**ACTION ITEM**
Using the data that follows, output only the lines from the line with "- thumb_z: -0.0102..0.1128" up to and including the line with "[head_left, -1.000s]", exactly, leaving pictures aside.
>>>>
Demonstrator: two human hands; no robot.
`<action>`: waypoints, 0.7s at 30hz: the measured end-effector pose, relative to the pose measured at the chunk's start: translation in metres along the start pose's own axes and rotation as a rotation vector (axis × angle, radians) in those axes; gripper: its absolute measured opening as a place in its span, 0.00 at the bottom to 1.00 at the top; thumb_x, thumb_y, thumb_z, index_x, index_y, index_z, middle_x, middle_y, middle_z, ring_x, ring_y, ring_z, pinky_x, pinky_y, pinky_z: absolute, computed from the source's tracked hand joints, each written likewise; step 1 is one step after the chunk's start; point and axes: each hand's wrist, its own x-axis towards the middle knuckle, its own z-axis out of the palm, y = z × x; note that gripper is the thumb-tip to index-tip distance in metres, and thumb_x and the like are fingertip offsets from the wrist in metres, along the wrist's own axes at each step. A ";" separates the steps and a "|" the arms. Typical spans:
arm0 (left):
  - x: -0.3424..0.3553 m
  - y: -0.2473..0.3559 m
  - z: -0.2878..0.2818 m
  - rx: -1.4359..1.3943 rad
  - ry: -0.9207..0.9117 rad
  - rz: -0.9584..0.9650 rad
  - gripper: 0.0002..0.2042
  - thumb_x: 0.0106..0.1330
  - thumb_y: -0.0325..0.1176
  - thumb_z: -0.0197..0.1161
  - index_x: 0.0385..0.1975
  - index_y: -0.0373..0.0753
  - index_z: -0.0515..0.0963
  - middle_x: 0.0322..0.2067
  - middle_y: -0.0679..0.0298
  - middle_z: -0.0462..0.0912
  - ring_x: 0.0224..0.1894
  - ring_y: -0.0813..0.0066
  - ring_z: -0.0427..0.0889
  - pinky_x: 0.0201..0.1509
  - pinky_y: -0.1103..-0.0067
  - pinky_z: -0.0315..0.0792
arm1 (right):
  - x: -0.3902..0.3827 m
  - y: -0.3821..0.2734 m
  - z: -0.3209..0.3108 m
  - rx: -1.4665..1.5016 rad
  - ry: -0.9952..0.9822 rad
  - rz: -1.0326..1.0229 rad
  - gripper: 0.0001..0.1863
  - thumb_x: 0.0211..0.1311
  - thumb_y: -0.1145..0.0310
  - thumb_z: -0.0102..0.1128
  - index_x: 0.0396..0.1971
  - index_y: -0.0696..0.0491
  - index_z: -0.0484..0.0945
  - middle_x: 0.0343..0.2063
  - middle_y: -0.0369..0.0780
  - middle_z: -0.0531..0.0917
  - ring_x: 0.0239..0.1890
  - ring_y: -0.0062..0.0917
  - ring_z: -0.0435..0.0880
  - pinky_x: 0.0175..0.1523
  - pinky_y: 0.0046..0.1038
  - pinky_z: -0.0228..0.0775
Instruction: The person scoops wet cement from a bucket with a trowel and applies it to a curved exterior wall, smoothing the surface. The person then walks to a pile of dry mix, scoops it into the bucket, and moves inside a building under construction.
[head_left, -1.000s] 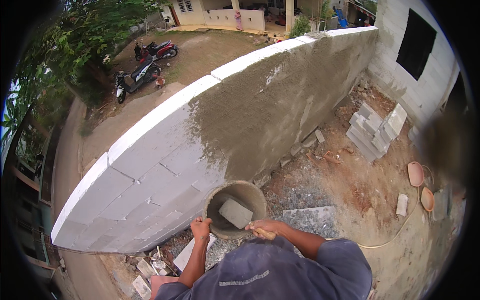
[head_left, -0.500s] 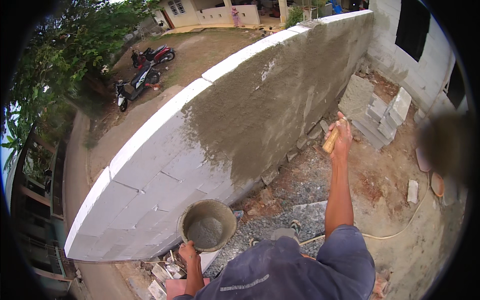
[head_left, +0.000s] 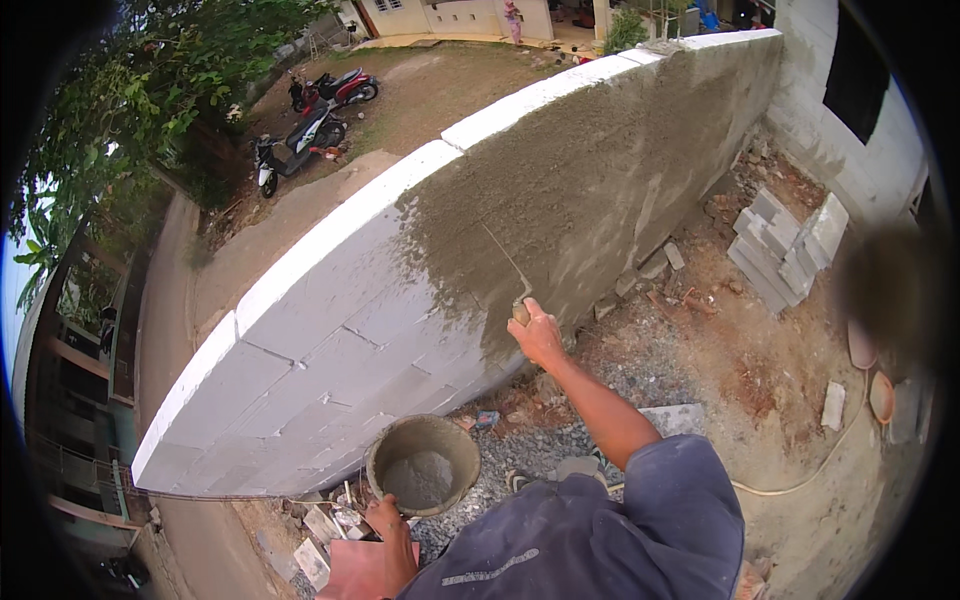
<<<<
**YOUR RESPONSE**
  - thumb_z: -0.0102..0.1128
  - index_x: 0.0396..0.1971
  - index_y: -0.0696..0.0491
  - index_z: -0.0484..0.0945
  - middle_x: 0.0343..0.2063
  - middle_y: -0.0369..0.0780
  - middle_z: -0.0531..0.0917
  - ring_x: 0.0239..0.1890
  - ring_y: -0.0062..0.0917
  - ring_z: -0.0435..0.0880
  - pinky_x: 0.0175..0.1523
  - pinky_y: 0.0046..0.1038
  - pinky_z: -0.0228..0.0775
Instruction: The person scoops wet cement from a bucket with a trowel and applies it to a curved exterior wall, smoothing the surface. The person then walks to a pile of dry mix, scoops it into the bucket, and moves inside a building under construction.
[head_left, -1.000s] 

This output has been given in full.